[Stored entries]
►

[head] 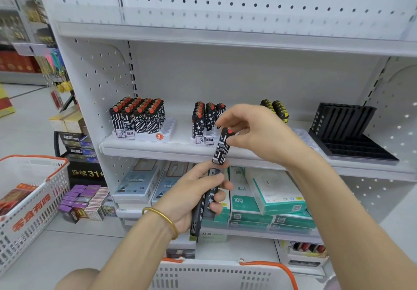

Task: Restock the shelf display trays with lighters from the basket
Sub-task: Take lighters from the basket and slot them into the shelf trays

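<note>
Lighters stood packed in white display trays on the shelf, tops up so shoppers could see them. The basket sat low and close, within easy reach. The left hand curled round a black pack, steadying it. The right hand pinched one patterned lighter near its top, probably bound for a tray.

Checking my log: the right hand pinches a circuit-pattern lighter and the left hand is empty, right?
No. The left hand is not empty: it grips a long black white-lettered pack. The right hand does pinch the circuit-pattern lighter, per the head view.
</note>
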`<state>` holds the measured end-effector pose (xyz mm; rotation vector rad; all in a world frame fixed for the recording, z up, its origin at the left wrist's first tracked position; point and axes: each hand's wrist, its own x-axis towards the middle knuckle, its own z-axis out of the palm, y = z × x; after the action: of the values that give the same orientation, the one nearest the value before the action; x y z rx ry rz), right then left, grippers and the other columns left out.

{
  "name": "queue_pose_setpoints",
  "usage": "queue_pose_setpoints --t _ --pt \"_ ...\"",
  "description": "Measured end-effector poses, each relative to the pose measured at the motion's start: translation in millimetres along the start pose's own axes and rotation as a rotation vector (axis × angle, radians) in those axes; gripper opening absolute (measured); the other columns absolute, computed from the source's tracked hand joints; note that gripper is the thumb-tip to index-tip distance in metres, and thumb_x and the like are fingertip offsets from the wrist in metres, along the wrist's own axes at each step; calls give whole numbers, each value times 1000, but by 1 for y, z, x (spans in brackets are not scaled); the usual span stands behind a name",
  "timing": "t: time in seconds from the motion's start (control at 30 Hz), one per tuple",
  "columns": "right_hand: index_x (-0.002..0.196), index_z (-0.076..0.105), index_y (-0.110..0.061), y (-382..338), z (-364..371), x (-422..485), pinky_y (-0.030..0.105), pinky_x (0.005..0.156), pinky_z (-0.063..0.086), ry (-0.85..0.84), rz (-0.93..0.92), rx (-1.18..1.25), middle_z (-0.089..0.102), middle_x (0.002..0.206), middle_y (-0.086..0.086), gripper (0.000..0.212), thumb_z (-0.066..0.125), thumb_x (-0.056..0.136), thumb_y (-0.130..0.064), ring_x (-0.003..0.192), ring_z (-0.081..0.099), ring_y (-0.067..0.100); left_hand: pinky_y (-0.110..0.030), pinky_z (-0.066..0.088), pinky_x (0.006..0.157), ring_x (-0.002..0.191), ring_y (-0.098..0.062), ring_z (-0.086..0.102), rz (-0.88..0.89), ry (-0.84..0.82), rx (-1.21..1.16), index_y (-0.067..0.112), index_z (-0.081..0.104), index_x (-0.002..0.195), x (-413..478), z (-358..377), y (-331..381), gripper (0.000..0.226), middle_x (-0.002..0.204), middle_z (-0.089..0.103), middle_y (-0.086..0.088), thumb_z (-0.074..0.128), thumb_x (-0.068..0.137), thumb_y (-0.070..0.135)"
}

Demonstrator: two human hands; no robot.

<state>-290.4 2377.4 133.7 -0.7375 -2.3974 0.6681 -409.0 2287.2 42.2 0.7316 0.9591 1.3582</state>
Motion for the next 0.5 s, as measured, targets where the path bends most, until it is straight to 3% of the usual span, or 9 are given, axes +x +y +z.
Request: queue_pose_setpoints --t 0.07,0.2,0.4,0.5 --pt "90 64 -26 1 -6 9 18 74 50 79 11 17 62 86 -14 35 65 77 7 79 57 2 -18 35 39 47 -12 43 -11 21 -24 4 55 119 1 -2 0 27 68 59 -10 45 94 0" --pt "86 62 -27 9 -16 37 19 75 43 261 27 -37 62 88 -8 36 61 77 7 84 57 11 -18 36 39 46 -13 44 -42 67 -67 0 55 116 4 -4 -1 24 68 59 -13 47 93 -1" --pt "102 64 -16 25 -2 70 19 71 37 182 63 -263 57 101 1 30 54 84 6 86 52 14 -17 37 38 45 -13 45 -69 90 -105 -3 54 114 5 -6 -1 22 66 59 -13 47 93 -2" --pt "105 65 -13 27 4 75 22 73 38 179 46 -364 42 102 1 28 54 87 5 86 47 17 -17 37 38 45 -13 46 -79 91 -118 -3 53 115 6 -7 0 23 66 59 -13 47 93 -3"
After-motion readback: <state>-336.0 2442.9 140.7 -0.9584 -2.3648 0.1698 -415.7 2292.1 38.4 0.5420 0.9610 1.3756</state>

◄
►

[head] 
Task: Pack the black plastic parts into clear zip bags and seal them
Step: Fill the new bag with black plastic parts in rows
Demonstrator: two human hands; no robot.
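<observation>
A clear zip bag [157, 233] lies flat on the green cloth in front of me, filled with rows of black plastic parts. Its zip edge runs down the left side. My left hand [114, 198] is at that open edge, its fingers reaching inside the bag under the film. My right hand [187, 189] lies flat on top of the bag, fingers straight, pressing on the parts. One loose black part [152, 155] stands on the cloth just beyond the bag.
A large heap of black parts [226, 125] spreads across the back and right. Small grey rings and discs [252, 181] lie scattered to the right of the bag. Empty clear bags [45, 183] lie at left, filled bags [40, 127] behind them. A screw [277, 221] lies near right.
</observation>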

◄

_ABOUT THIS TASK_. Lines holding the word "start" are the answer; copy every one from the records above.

_WRITTEN RESPONSE_.
  "description": "Measured end-effector poses, each relative to the pose measured at the motion's start: translation in millimetres along the start pose's own axes and rotation as a rotation vector (axis × angle, radians) in those axes; gripper opening absolute (measured); the other columns absolute, computed from the source's tracked hand joints; note that gripper is the thumb-tip to index-tip distance in metres, and thumb_x and the like are fingertip offsets from the wrist in metres, along the wrist's own axes at each step; calls give whole numbers, each value times 1000, but by 1 for y, z, x (spans in brackets are not scaled); the usual span stands behind a name",
  "timing": "t: time in seconds from the motion's start (control at 30 Hz), one per tuple",

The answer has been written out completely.